Copy each line below holding "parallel".

--- Input material Enclosed Below ---

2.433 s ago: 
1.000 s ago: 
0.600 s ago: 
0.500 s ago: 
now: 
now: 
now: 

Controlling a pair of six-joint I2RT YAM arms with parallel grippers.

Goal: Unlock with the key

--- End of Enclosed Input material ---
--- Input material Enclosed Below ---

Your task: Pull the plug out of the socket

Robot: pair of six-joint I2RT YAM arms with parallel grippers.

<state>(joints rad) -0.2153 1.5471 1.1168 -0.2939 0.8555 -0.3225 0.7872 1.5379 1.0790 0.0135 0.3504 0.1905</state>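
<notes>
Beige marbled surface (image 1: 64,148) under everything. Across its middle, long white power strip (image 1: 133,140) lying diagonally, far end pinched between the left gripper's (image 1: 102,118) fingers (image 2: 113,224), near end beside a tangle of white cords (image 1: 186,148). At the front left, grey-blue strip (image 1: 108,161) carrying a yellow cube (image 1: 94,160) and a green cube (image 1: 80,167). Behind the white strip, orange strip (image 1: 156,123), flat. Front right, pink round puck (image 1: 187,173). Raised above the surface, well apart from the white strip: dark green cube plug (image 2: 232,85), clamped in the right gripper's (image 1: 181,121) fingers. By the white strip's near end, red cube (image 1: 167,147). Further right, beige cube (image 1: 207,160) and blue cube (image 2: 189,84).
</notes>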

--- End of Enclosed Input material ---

◆ Worked solution ◆
Controlling a pair of six-joint I2RT YAM arms with parallel grippers.
Robot: pair of six-joint I2RT YAM arms with parallel grippers.

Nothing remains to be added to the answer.